### PROBLEM TO SOLVE
Word for word, restate each of the records below.

####

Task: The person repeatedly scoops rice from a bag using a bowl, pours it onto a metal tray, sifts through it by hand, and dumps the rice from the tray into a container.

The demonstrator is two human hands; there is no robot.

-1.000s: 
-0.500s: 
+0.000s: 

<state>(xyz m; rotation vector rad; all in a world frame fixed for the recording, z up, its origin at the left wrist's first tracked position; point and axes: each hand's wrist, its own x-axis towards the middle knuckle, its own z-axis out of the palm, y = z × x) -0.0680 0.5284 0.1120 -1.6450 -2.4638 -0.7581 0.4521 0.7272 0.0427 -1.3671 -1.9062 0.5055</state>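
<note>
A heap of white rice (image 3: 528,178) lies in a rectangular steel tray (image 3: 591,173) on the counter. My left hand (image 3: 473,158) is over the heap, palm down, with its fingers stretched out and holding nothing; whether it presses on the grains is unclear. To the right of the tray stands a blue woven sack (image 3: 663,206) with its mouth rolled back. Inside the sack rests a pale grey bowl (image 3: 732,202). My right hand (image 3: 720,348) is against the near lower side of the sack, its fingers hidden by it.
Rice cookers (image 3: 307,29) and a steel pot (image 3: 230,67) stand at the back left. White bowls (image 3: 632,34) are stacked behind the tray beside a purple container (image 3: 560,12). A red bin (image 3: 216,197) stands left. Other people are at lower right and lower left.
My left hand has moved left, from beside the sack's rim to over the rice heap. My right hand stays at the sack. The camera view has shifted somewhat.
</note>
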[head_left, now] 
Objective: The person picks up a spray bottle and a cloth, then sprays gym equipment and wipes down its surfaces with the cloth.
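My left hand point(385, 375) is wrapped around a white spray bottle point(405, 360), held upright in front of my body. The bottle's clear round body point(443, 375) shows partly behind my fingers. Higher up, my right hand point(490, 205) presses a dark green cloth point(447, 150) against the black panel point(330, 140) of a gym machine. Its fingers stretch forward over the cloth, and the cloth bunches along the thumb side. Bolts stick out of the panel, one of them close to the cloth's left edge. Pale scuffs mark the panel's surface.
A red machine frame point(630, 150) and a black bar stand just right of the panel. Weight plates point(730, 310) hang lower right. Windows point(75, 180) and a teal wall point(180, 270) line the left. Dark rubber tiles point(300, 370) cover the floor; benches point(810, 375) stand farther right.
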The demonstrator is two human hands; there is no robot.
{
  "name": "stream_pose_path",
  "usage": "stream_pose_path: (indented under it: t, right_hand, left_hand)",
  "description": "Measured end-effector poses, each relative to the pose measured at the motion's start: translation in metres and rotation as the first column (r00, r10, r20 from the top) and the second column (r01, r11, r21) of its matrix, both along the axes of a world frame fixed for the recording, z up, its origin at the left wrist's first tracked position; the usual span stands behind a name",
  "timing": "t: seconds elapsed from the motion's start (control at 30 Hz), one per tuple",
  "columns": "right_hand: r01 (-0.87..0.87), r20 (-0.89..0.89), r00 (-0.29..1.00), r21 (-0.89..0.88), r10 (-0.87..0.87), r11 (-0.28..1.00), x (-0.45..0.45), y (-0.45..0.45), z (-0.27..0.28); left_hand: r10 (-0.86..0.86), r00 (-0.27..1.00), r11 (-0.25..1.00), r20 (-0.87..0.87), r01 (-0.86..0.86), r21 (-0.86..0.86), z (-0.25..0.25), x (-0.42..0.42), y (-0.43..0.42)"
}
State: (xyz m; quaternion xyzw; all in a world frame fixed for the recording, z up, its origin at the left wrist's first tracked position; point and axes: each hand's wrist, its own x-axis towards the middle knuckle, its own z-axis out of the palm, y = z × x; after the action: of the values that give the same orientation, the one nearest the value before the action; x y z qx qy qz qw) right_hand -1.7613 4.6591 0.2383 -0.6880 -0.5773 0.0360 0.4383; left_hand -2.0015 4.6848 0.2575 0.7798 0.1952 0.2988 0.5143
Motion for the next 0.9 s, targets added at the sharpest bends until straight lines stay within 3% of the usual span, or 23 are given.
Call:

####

### COMPLETED TASK
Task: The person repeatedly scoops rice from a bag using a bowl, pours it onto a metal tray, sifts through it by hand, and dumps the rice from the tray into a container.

The demonstrator is two human hands; there is no robot.

-1.000s: 
-0.500s: 
+0.000s: 

<state>(xyz m; rotation vector rad; all in a world frame fixed for the recording, z up, its origin at the left wrist's first tracked position; point and axes: each hand's wrist, its own x-axis towards the middle knuckle, its own z-axis out of the palm, y = z × x) -0.0680 0.5284 0.1120 -1.6450 -2.4638 -0.7581 0.4521 0.7272 0.0427 -1.3671 -1.9062 0.5055</state>
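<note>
A heap of white rice (image 3: 528,178) lies in a rectangular steel tray (image 3: 591,173) on the counter. My left hand (image 3: 473,158) is over the heap, palm down, with its fingers stretched out and holding nothing; whether it presses on the grains is unclear. To the right of the tray stands a blue woven sack (image 3: 663,206) with its mouth rolled back. Inside the sack rests a pale grey bowl (image 3: 732,202). My right hand (image 3: 720,348) is against the near lower side of the sack, its fingers hidden by it.
Rice cookers (image 3: 307,29) and a steel pot (image 3: 230,67) stand at the back left. White bowls (image 3: 632,34) are stacked behind the tray beside a purple container (image 3: 560,12). A red bin (image 3: 216,197) stands left. Other people are at lower right and lower left.
My left hand has moved left, from beside the sack's rim to over the rice heap. My right hand stays at the sack. The camera view has shifted somewhat.
</note>
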[head_left, now] 
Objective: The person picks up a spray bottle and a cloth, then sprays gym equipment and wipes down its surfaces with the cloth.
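My left hand point(385, 375) is wrapped around a white spray bottle point(405, 360), held upright in front of my body. The bottle's clear round body point(443, 375) shows partly behind my fingers. Higher up, my right hand point(490, 205) presses a dark green cloth point(447, 150) against the black panel point(330, 140) of a gym machine. Its fingers stretch forward over the cloth, and the cloth bunches along the thumb side. Bolts stick out of the panel, one of them close to the cloth's left edge. Pale scuffs mark the panel's surface.
A red machine frame point(630, 150) and a black bar stand just right of the panel. Weight plates point(730, 310) hang lower right. Windows point(75, 180) and a teal wall point(180, 270) line the left. Dark rubber tiles point(300, 370) cover the floor; benches point(810, 375) stand farther right.
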The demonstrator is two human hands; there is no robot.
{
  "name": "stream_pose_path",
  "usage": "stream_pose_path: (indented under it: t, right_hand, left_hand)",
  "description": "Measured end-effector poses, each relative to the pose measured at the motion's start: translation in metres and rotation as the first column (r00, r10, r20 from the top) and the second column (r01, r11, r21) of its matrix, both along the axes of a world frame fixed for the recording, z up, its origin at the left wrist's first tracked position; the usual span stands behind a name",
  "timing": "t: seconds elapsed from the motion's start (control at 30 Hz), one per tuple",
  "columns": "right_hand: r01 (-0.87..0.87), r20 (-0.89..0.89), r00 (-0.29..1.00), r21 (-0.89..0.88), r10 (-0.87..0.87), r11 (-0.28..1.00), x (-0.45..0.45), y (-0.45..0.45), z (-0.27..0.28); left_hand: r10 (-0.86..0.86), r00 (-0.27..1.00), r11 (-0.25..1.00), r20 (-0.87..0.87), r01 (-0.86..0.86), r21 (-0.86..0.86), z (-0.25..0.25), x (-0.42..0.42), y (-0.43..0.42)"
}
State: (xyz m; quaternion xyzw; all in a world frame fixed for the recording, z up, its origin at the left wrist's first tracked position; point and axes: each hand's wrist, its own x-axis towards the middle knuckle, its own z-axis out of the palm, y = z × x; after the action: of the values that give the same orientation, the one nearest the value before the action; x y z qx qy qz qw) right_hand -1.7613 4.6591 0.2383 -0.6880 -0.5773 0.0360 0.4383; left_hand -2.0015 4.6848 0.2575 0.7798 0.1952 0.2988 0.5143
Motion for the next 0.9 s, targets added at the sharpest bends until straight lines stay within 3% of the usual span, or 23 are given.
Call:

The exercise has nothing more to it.